To be fair, predicting the past is easier. It’s already happened. We’re just looking for which metrics help explain something that has already happened. To it’s credit, attack efficiency differences between two teams in a single set is wildly indicative of who won that set. So yes, we do care about attack efficiency, definitely don’t ignore it…but due to set by set variation even amongst the top teams, we cannot accurately rely on this metrics as means of predicting the future.
Here’s how we explain the past, using attack efficiency:
These first few steps gather team1 and team2’s attack efficiencies that actually occurred in every unique set they played in. (a, b, c)
From there, we need to know who actually won each of those sets, so that’s what “d” is getting for us. We then merge c & d into a data.frame which has each team’s attack eff & whether they won or lost the set in the same row. We create attack eff diff & then correlate that w/ whether they won or lost, as shown below: 0.73 correlation – pretty strong.

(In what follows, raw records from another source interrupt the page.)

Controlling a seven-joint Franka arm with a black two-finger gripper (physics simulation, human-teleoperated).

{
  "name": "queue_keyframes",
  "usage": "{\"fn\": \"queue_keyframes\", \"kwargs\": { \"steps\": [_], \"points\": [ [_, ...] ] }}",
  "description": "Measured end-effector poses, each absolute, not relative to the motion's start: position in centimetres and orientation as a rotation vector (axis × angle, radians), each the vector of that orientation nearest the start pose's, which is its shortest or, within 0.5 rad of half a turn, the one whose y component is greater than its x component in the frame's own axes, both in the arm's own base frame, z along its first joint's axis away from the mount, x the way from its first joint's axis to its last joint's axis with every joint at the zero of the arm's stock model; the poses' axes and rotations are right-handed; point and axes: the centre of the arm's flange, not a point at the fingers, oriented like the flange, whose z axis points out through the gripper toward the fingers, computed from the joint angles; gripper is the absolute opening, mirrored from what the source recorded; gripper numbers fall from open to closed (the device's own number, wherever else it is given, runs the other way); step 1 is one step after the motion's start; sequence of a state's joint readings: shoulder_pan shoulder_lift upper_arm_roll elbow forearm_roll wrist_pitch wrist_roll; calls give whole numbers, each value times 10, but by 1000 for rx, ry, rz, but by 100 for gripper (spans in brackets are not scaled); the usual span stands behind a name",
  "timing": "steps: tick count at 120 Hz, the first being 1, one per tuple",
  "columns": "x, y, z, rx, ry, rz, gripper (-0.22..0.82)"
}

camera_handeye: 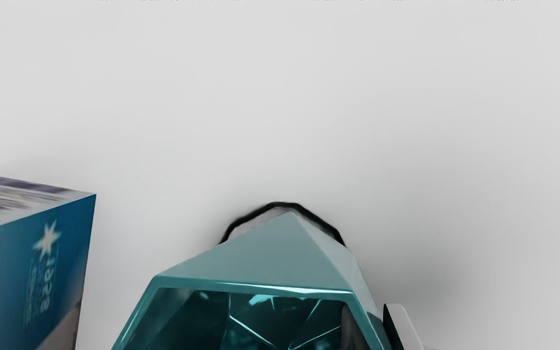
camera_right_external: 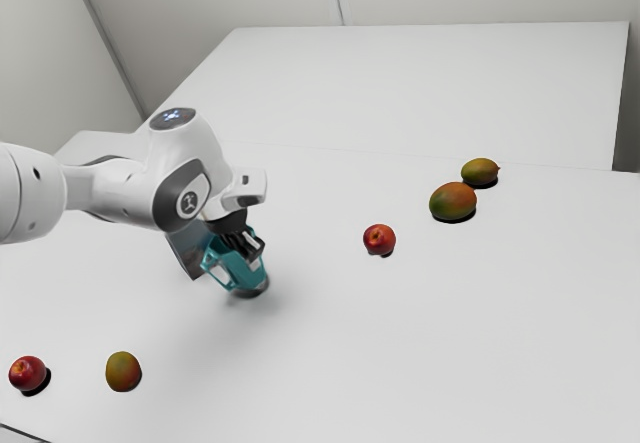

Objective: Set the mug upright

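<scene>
Left of centre in the exterior view, the mug (camera_right_external: pixel 246 274) leans, its wall pinched between the fingers (camera_handeye: pixel 406 324). Grasping looks done; straightening and release remain.

Bright, even, pale light covered the smooth white table (camera_right_external: pixel 500 343), and it seemed to come from above. Small, dark shadows lay tight beneath the round, glossy red fruit (camera_right_external: pixel 27 373) near the table's edge at the exterior view's lower left. A broad, soft grey shadow spread around the faceted teal mug (camera_handeye: pixel 255 257). In the wrist view, white glints ran along its rim, while its hollow was much darker, with sharp little streaks of reflected light.
</scene>
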State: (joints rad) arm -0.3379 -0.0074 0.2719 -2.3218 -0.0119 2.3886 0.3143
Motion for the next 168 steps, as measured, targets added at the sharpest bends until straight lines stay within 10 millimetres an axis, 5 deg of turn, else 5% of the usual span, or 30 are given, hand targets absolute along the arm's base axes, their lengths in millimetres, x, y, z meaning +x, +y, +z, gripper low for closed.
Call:
{"fn": "queue_keyframes", "kwargs": {
  "steps": [76,126,168],
  "points": [
    [521,-30,340,-3078,568,-91,-17],
    [525,-30,349,-3078,605,-118,11],
    [530,-37,379,-3068,648,-201,24]
  ]
}}
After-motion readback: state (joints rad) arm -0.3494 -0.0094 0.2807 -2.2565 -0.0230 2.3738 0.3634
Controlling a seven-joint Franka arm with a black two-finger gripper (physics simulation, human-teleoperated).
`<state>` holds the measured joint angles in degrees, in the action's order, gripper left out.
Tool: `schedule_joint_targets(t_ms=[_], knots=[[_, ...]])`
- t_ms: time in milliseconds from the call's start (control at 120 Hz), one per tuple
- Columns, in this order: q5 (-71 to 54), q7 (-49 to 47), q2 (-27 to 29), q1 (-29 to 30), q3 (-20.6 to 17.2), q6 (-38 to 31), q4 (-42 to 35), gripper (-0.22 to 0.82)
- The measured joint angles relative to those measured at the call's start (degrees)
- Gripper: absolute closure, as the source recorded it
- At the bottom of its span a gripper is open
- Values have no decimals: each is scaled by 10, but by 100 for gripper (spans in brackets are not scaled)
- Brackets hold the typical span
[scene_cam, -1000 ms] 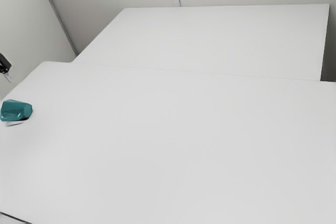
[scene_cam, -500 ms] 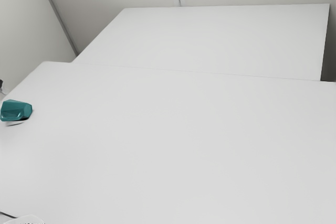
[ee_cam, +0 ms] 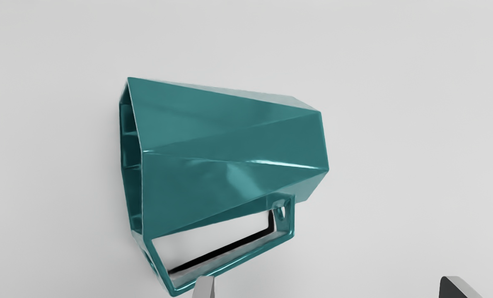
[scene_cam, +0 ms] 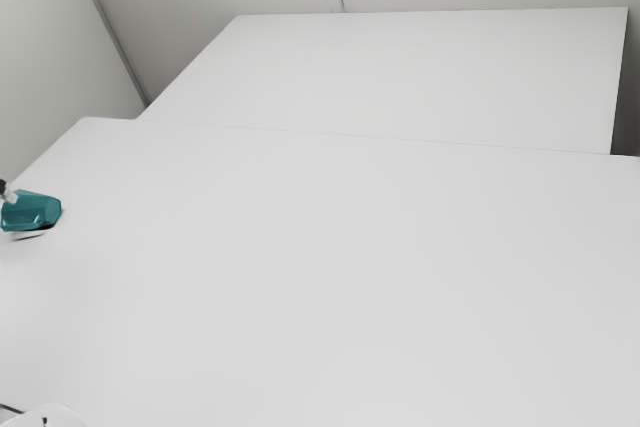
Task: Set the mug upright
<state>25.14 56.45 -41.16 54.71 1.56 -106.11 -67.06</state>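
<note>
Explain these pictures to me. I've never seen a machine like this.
This is a single robot arm with two-fingered jaws, working in a simulation. The exterior view comes from a camera at the arm's side; the jaws are beside the mug at that view's left edge. The wrist view comes from a camera carried by the arm, so the jaws' own tips show along its bottom edge.

The teal mug lies on its side on a white table, its mouth facing sideways and its handle out to one side. The jaws stand wide apart and hold nothing; one tip overlaps the handle in the wrist view, though I can't tell if they touch. The job, setting the mug upright, isn't done yet.
</note>
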Motion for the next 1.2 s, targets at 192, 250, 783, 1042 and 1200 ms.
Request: schedule_joint_targets(t_ms=[192, 250, 783, 1042, 1200], knots=[[27, 29, -26, 15, -2, -15, 41, 1], [31, 36, -31, 17, -1, -16, 52, 1], [184, 105, -92, 102, -35, 26, 115, 1], [282, 116, -118, 133, -35, 111, 115, 1], [304, 110, -147, 143, -32, 141, 149, 1]])
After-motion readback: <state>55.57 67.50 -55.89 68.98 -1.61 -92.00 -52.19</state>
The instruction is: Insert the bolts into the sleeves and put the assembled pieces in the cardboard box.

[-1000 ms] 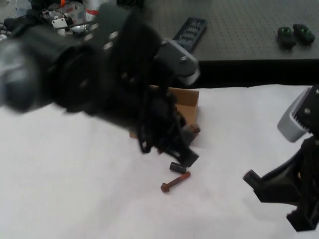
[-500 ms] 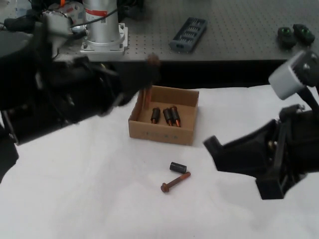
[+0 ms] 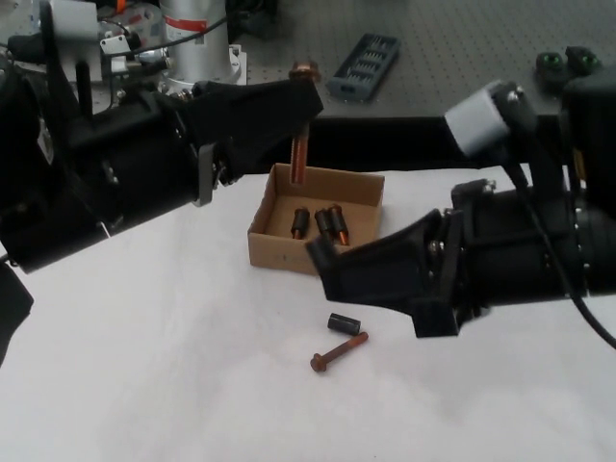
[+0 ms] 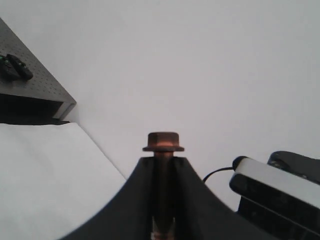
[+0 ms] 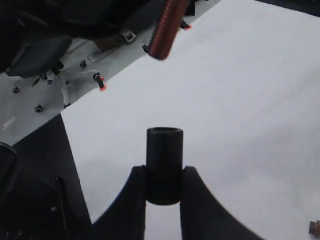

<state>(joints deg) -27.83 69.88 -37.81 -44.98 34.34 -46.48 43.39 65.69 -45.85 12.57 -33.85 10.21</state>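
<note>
My left gripper (image 3: 304,102) is shut on a copper bolt (image 3: 299,154) that hangs upright, head up, over the back edge of the cardboard box (image 3: 279,252). In the left wrist view the bolt head (image 4: 163,142) stands just above the left gripper (image 4: 163,167). My right gripper (image 5: 164,186) is shut on a black sleeve (image 5: 164,162), held upright, with the bolt's threaded end (image 5: 167,27) farther off. In the high view the right gripper (image 3: 325,262) is in front of the box. Three assembled pieces (image 3: 322,224) lie in the box. A loose sleeve (image 3: 343,323) and a loose bolt (image 3: 339,352) lie on the white cloth.
Behind the white cloth (image 3: 144,366) runs a dark perforated bench (image 3: 462,48) with a black slotted rack (image 3: 364,63), two green-and-black parts (image 3: 570,65) and a metal post base (image 3: 197,53). Cloth left and front of the box is open.
The left arm has drawn back from over the box and lifted the bolt upright. The right arm has swung in from the right edge to the box's front.
</note>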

In terms of an actual model, because we are looking to classify the outcome as a win or a loss (a binary outcome), we want to use logistic regression here. We build the model and find that the psuedo-R2 is 0.64 – meaning about 64% of variance in a team winning vs. losing a set can be attributed to the differential in attack efficiency between the two teams.
This is shown visually in the chart below – where the red logistic curve is our model, and the histogram at the top represents all the attack eff differentials at which the team won the set. Whereas the histogram at the bottom represents all the differentials at which the team lost the set.
So that’s really all I have to say about that. Don’t ignore attack efficiency – it’s clearly an important indicator when you look back and reflect on why you’ve won or lost, but don’t make the mistake of thinking your team’s attack efficiency going into your next set has the same ability to predict the future as it does to explain the past.